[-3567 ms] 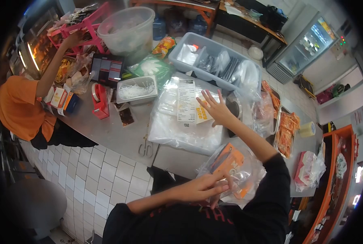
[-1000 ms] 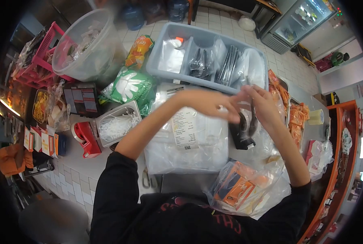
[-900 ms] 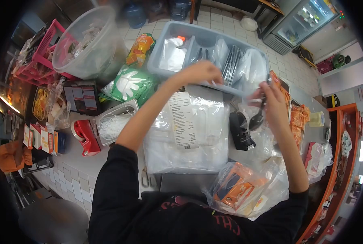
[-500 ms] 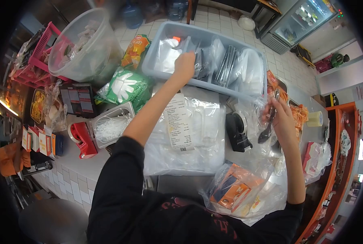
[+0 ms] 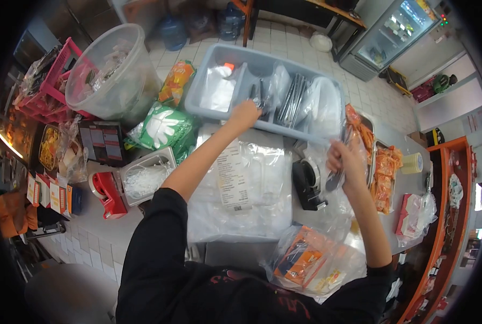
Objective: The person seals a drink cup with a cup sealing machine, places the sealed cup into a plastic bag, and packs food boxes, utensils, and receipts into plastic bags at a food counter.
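Observation:
My left hand is closed at the near side of a blue-grey divided bin. Its fingertips are on black plastic cutlery, whose exact kind I cannot make out. In my right hand, to the right of the bin, is a black plastic spoon, its bowl pointing down. Black straws or wrapped sticks and clear plastic lids or bags fill other compartments. Below my left forearm, a printed receipt lies on a stack of clear plastic bags.
A black tape dispenser stands right of the bags, a red one at left beside a metal tray. An orange box in a clear bag lies near my body. A large clear tub stands at back left.
My left hand has drawn toward me, lower along the bin's near edge. My right hand has moved left and slightly down with the spoon. The whole view has shifted a little.

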Motion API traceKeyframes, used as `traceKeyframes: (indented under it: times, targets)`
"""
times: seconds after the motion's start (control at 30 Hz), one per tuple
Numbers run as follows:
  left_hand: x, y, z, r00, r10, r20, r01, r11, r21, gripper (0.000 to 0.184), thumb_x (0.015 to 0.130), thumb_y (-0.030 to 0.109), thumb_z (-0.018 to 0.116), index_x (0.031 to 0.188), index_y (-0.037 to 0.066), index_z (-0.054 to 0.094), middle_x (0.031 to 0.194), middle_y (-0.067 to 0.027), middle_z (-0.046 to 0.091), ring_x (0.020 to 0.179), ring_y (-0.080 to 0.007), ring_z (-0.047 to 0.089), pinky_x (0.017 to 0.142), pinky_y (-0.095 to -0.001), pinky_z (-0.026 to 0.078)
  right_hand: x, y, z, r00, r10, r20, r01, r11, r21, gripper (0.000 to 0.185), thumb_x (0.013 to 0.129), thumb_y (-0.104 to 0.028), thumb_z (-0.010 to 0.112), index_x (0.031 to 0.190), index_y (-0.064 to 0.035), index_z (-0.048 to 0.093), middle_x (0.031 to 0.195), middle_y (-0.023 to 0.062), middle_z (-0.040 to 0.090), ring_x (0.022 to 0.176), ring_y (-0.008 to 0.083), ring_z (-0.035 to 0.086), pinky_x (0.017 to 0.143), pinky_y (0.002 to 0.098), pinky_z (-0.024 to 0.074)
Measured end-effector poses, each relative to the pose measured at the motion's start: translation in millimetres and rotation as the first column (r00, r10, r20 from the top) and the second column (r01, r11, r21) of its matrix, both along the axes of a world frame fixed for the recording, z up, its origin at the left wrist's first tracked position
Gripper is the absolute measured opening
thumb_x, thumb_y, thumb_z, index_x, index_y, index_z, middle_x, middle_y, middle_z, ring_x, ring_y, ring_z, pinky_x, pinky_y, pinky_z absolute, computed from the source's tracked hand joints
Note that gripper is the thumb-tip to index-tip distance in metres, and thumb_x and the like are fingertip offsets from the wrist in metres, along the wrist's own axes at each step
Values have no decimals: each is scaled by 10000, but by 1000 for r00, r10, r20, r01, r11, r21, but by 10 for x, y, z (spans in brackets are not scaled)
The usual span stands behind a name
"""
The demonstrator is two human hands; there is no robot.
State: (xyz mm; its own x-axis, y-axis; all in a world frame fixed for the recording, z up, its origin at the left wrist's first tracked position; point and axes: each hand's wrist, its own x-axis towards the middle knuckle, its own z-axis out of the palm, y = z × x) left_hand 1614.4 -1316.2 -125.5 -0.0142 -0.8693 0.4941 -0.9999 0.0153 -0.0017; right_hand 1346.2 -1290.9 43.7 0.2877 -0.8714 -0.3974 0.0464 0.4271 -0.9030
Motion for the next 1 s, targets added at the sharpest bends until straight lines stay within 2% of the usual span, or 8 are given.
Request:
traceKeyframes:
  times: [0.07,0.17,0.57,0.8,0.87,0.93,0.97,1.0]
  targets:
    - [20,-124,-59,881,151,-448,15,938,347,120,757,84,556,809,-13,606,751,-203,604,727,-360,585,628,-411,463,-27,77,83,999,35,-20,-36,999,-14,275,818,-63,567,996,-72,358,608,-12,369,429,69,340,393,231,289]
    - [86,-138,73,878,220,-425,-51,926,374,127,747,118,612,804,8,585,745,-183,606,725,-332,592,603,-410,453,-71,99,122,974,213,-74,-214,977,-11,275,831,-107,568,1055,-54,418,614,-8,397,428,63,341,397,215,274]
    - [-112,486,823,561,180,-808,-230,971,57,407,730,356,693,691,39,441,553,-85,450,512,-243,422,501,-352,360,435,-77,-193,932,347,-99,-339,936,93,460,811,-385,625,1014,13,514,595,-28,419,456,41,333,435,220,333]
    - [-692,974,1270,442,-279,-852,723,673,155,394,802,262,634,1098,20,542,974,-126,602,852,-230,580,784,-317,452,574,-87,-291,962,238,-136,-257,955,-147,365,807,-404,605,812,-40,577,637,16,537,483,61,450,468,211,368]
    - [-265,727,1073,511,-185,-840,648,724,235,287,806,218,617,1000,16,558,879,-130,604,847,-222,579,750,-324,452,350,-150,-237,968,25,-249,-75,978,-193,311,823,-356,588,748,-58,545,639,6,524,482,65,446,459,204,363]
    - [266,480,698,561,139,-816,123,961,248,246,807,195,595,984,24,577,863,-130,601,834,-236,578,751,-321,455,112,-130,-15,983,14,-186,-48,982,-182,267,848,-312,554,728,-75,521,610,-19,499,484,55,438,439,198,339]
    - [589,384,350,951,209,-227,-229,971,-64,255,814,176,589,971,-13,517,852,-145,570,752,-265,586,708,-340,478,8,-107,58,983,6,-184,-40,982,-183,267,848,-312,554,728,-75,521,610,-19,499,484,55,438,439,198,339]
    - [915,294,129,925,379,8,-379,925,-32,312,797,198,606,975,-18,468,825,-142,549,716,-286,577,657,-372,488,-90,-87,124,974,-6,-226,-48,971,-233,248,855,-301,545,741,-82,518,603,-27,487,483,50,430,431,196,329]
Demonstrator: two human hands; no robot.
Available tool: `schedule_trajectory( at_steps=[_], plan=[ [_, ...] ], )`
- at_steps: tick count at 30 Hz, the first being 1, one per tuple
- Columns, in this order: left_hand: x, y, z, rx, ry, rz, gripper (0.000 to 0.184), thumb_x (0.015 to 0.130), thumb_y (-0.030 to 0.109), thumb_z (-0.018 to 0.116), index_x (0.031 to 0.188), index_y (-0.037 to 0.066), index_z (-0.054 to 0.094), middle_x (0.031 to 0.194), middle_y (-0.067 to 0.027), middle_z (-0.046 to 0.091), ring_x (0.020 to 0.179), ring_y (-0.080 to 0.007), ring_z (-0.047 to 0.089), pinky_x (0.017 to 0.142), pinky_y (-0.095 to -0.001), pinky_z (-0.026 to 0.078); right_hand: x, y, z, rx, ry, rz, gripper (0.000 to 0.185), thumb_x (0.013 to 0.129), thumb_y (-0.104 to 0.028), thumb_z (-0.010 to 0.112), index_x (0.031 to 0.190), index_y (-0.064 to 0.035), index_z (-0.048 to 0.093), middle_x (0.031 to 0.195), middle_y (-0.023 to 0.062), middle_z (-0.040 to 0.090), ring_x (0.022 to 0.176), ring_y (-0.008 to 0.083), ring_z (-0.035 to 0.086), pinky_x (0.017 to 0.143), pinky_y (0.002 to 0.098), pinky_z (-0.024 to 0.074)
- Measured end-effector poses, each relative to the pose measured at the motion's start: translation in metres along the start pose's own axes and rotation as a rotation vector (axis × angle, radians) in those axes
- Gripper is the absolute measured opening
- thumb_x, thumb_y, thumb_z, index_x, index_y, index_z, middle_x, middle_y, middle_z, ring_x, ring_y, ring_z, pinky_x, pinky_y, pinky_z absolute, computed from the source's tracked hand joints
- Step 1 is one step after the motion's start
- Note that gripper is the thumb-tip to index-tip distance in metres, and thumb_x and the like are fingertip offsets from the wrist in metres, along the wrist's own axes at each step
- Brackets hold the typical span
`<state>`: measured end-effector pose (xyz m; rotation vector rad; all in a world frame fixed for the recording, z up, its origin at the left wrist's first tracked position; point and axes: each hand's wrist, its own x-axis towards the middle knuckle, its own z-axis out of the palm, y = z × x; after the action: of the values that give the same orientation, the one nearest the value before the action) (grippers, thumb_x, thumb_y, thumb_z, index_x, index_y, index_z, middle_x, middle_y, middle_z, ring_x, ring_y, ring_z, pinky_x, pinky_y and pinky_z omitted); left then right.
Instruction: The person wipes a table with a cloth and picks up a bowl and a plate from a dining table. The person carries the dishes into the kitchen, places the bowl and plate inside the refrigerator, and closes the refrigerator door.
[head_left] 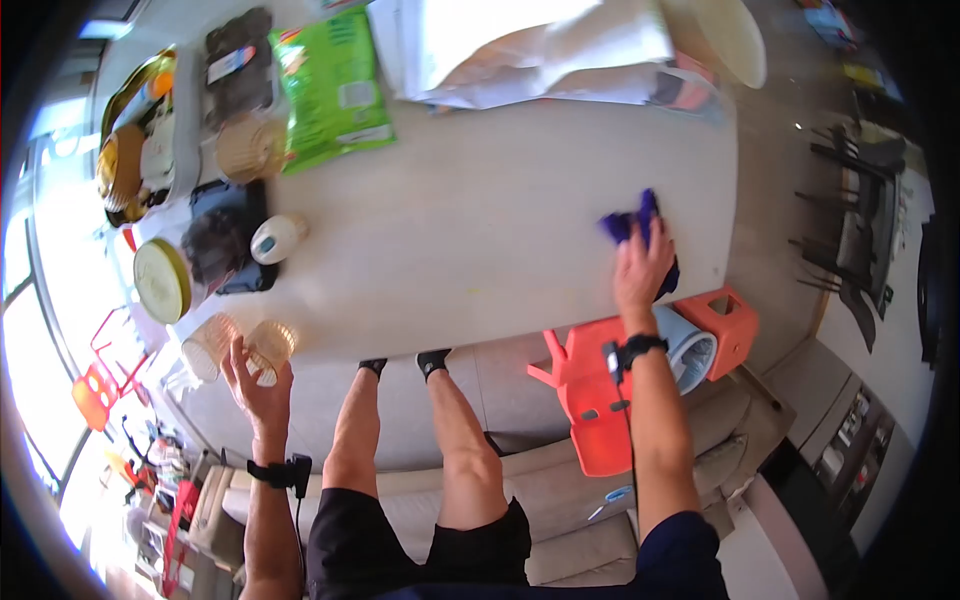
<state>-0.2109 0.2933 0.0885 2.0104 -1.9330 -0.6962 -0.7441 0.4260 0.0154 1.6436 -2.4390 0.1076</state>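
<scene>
My right hand (643, 270) presses a dark purple cloth (620, 228) onto the pale table near its right end. Folds of the cloth stick out past the fingertips and beside the palm. At the table's near left corner, my left hand (260, 392) has fingers and thumb around the lower part of a clear ribbed glass (272, 343). A second clear ribbed glass (208, 345) is just left of it, close to the fingers. Whether the fingers also touch that second glass, I cannot tell.
A white rounded bottle (279, 239), a jar with a yellow-green lid (162, 280) and a green packet (335, 90) are on the table's left side. Papers (540, 50) cover its far edge. An orange chair (592, 400) and a light blue bin (688, 350) stand at the near right.
</scene>
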Motion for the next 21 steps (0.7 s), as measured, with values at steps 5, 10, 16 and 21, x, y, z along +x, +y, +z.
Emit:
schedule_trajectory(
  at_steps=[5,10,16,21],
  plan=[
    [-0.011,0.047,0.024,-0.009,-0.054,0.068,0.072,0.065,0.002,0.071,0.132,0.007,0.045,0.123,-0.0158,0.044,0.109,-0.0307,0.052,0.074,-0.0366,0.056,0.004,0.002,0.032,-0.108,0.09,0.415,0.04,0.087,-0.026,0.055,0.126,-0.0144,0.055,0.136,0.0169,0.046,0.125,0.0377,0.041,0.09,0.0542,0.0368],
    [-0.011,0.092,0.05,0.136,-0.064,0.258,0.074,0.065,0.006,0.072,0.133,0.005,0.043,0.122,-0.0194,0.045,0.11,-0.0387,0.049,0.089,-0.0451,0.046,-0.019,-0.203,-0.042,0.561,-0.206,0.308,0.033,0.084,-0.025,0.052,0.111,-0.0065,0.055,0.111,0.0146,0.055,0.101,0.0345,0.05,0.079,0.0466,0.0377],
    [0.001,0.107,0.07,0.175,-0.077,0.287,0.069,0.066,0.011,0.071,0.128,0.003,0.042,0.115,-0.0196,0.047,0.104,-0.0393,0.051,0.089,-0.0454,0.044,-0.061,-0.17,-0.038,0.633,-0.103,-0.347,0.033,0.079,-0.024,0.063,0.112,-0.0177,0.064,0.129,0.0095,0.053,0.119,0.0309,0.049,0.094,0.0495,0.0382],
    [-0.002,0.1,0.077,0.17,-0.023,0.274,0.067,0.068,0.015,0.069,0.128,0.004,0.042,0.109,-0.0191,0.047,0.097,-0.0369,0.054,0.081,-0.0446,0.048,0.001,0.059,-0.036,0.182,-0.248,0.321,0.032,0.08,-0.02,0.061,0.111,-0.0117,0.06,0.111,0.0146,0.056,0.1,0.0331,0.054,0.084,0.0491,0.042]
  ],
)
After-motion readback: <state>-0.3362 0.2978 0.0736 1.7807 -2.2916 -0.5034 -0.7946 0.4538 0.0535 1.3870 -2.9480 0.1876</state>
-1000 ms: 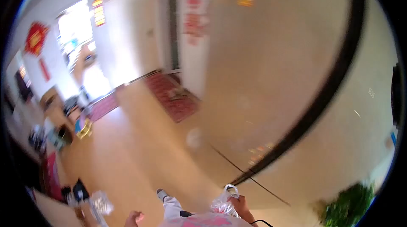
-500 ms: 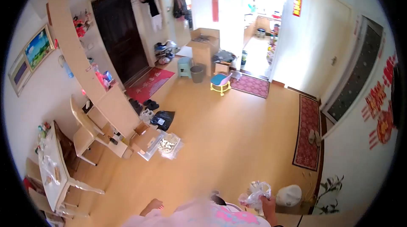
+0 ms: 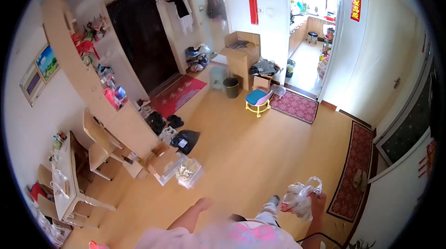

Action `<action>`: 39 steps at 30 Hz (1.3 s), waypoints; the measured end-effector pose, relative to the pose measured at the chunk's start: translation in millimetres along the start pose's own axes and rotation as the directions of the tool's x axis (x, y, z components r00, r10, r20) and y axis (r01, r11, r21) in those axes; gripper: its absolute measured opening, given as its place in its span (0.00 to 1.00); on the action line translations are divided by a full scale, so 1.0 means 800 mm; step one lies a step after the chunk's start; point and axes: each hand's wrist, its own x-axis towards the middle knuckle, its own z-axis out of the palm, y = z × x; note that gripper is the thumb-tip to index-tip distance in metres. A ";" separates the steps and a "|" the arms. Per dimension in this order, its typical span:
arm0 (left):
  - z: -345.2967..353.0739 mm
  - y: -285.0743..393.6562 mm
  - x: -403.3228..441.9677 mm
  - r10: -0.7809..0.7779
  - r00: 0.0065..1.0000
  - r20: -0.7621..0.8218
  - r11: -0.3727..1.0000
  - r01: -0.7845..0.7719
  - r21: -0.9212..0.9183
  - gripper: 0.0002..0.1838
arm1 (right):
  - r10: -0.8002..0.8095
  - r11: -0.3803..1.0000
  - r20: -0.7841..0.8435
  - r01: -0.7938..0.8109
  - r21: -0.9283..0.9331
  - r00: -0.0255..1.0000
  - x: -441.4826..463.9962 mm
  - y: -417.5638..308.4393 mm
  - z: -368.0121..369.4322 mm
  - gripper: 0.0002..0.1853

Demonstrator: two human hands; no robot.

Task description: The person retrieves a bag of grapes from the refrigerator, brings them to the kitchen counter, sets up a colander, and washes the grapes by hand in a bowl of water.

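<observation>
My right hand [image 3: 318,201] grips a crumpled clear plastic bag [image 3: 296,199] by its top, out in front of my body at the lower right. Something reddish shows through the bag's lower part, but I cannot make out what it is. My left hand [image 3: 203,203] hangs over the wooden floor, apart from any object; its fingers are too small and turned away to read. Between the hands, my leg and sock [image 3: 271,208] show below my pink-printed top.
To the left are a table [image 3: 65,188], chairs [image 3: 100,149], and a shelf unit. Near it lie an open carton [image 3: 162,160], a plastic-wrapped bundle [image 3: 187,171] and a black bag [image 3: 186,141]. A small chair [image 3: 258,99] stands ahead by the kitchen doorway; a long red rug [image 3: 351,170] lies right.
My view has shifted, and the room's things sit nearer. My right hand with the plastic bag is higher and further right in view. My left hand has swung forward; a leg now shows.
</observation>
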 end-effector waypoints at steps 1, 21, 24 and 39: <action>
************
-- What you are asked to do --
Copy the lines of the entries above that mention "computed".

-- Response area --
thumb_x, thumb_y, thumb_z, index_x, index_y, index_z, middle_x, middle_y, middle_z, ring_x, ring_y, ring_z, pinky_x, pinky_y, pinky_z absolute, computed from the source's tracked hand joints
- thumb_x, thumb_y, thumb_z, index_x, index_y, index_z, middle_x, middle_y, middle_z, ring_x, ring_y, ring_z, pinky_x, pinky_y, pinky_z absolute, computed from the source's tracked hand joints

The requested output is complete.